Inhibitors of checkpoint kinase 1 (CHK1) are of current interest as potential antitumor agents, but the most advanced inhibitor series reported to date are not orally bioavailable. A novel series of potent and orally bioavailable 3-alkoxyamino-5-(pyridin-2-ylamino)pyrazine-2-carbonitrile CHK1 inhibitors was generated by hybridization of two lead scaffolds derived from fragment-based drug design and optimized for CHK1 potency and high selectivity using a cell-based assay cascade. Efficient in vivo pharmacokinetic assessment was used to identify compounds with prolonged exposure following oral dosing. The optimized compound (CCT244747) was a potent and highly selective CHK1 inhibitor, which modulated the DNA damage response pathway in human tumor xenografts and showed antitumor activity in combination with genotoxic chemotherapies and as a single agent.

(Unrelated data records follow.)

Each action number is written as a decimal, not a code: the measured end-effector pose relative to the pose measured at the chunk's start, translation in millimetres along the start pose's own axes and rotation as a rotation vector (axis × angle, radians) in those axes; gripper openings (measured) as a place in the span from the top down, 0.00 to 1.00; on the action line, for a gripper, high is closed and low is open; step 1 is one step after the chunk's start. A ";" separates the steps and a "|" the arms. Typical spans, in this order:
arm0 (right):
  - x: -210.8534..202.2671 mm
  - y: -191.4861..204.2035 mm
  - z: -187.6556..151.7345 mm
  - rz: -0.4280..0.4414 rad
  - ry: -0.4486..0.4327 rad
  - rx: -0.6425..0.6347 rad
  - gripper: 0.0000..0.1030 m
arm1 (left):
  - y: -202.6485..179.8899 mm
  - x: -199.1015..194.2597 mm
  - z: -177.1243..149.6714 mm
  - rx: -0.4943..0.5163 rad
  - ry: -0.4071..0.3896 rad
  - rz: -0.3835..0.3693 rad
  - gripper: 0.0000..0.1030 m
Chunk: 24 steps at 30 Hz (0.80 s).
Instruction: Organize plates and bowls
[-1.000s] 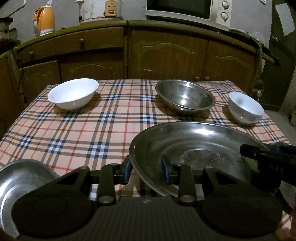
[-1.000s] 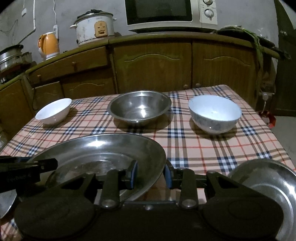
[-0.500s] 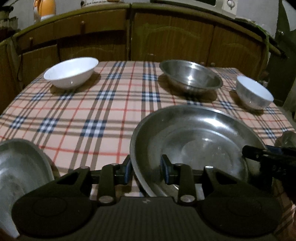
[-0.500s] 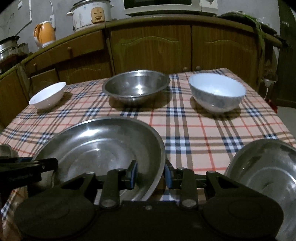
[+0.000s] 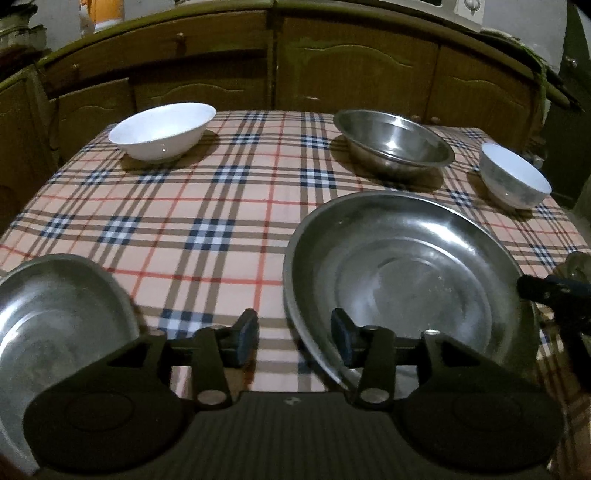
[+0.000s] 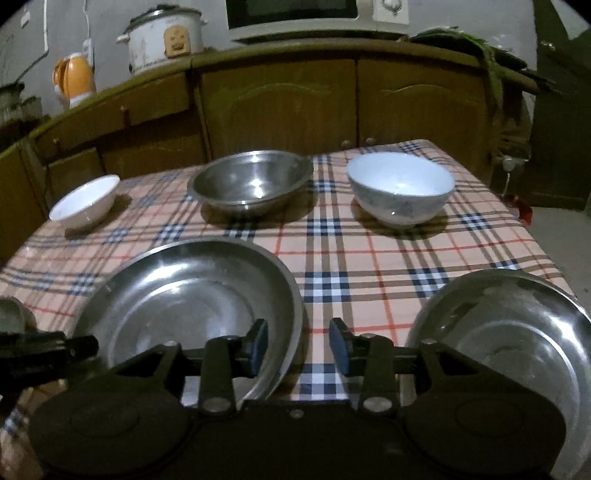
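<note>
A large steel plate lies on the checked tablecloth; it also shows in the right wrist view. My left gripper is open astride the plate's left rim, one finger on each side. My right gripper is open astride its right rim. A smaller steel plate lies at the near left, another smaller steel plate at the near right. At the back stand a white bowl, a steel bowl and a second, deeper white bowl.
Wooden cabinets run behind the table, with a rice cooker, an orange kettle and a microwave on top. The table's right edge drops to the floor.
Both grippers have opened wider around the large plate's rims. The plate has come down from a raised tilt to lie on the cloth.
</note>
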State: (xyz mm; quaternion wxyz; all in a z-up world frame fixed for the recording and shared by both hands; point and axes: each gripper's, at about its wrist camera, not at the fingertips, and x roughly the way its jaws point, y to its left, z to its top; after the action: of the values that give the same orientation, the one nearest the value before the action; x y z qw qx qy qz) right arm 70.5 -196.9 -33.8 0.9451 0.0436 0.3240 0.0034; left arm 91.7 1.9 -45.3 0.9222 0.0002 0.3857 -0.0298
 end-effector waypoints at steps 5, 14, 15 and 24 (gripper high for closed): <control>-28.3 -0.5 0.0 0.018 -0.033 0.011 0.53 | 1.5 -22.1 -0.4 -0.020 -0.020 -0.006 0.45; -70.4 -5.7 -1.4 0.041 -0.081 0.037 0.50 | -16.0 -57.1 -3.1 0.003 -0.053 -0.027 0.40; -73.7 -7.3 -1.7 0.041 -0.084 0.040 0.50 | -19.1 -60.0 -3.6 0.007 -0.057 -0.032 0.40; -102.8 -42.0 -7.7 -0.027 -0.108 0.072 0.46 | -59.5 -69.7 -5.9 0.052 -0.060 -0.130 0.38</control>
State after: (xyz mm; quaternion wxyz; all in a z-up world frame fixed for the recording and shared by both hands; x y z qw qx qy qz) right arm -16.3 -241.7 19.5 0.9589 0.0733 0.2730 -0.0236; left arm 35.4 -53.5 1.5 0.9291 -0.0017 0.3561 -0.0995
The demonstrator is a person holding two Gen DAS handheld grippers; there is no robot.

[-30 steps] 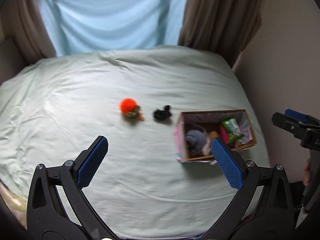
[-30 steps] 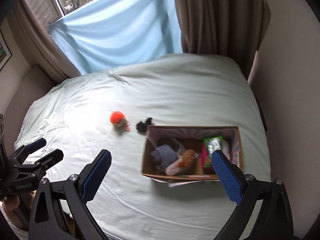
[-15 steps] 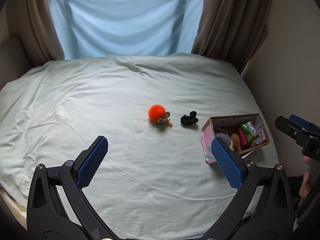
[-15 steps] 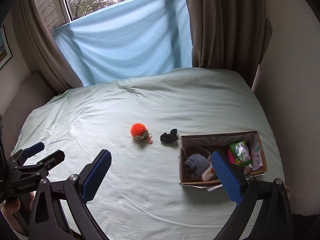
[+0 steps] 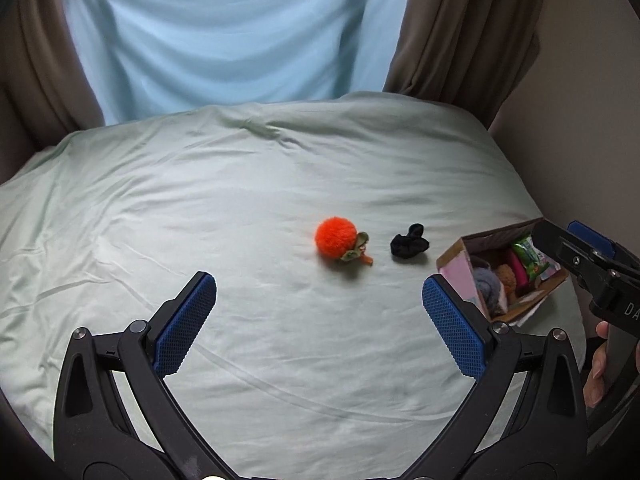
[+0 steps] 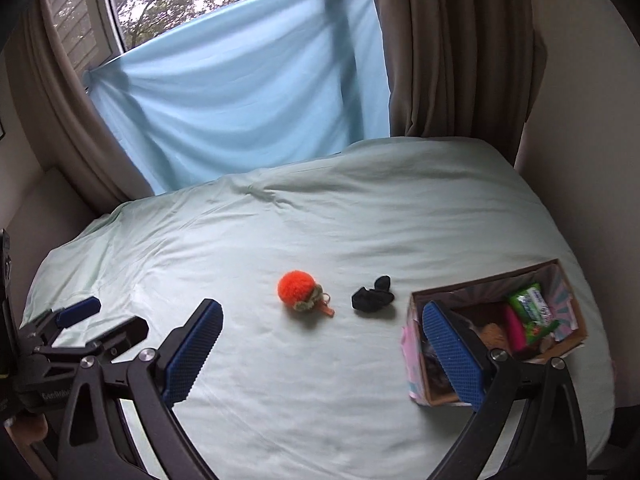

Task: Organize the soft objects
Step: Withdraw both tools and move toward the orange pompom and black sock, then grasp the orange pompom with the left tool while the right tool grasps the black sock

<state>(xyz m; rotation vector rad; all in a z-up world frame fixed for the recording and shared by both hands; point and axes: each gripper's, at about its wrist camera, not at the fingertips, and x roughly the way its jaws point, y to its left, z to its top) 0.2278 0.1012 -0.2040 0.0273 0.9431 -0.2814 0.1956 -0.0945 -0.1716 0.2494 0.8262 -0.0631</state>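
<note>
Step in hand, by judgement: approach for the next pick. Left claw (image 5: pixel 319 322) wide, empty; right claw (image 6: pixel 322 350) wide, empty. Orange pom-pom toy (image 5: pixel 336 237) lies on bed (image 5: pixel 200 208) ahead of both claws; black sock (image 5: pixel 409 243) just right of it; box (image 6: pixel 560 280) farther right, part-filled. Next: descend, straddle toy. Green packet's print unreadable.

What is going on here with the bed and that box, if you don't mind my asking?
A person is tidying soft things off a pale green bedsheet into an open cardboard box, holding a claw in each hand. The left claw and right claw are both open and empty, held above the sheet. A fluffy orange pompom toy and a crumpled black sock lie loose beside the box, which already holds several items.
</note>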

The clinical development candidate CCT245737 is an orally active CHK1 inhibitor with preclinical activity in RAS mutant NSCLC and Eµ-MYC driven B-cell lymphoma

CCT245737 is the first orally active, clinical development candidate CHK1 inhibitor to be described. The IC50 was 1.4nM against CHK1 enzyme and it exhibited>1,000-fold selectivity against CHK2 and CDK1. CCT245737 potently inhibited cellular CHK1 activity (IC50 30-220nM) and enhanced gemcitabine and SN38 cytotoxicity in multiple human tumor cell lines and human tumor xenograft models. Mouse oral bioavailability was complete (100%) with extensive tumor exposure. Genotoxic-induced CHK1 activity (pS296 CHK1) and cell cycle arrest (pY15 CDK1) were inhibited both in vitro and in human tumor xenografts by CCT245737, causing increased DNA damage and apoptosis. Uniquely, we show CCT245737 enhanced gemcitabine antitumor activity to a greater degree than for higher doses of either agent alone, without increasing toxicity, indicating a true therapeutic advantage for this combination. Furthermore, development of a novel ELISA assay for pS296 CHK1 autophosphorylation, allowed the quantitative measurement of target inhibition in a RAS mutant human tumor xenograft of NSCLC at efficacious doses of CCT245737. Finally, CCT245737 also showed significant single-agent activity against a MYC-driven mouse model of B-cell lymphoma. In conclusion, CCT245737 is a new CHK1 inhibitor clinical development candidate scheduled for a first in man Phase I clinical trial, that will use the novel pS296 CHK1 ELISA to monitor target inhibition.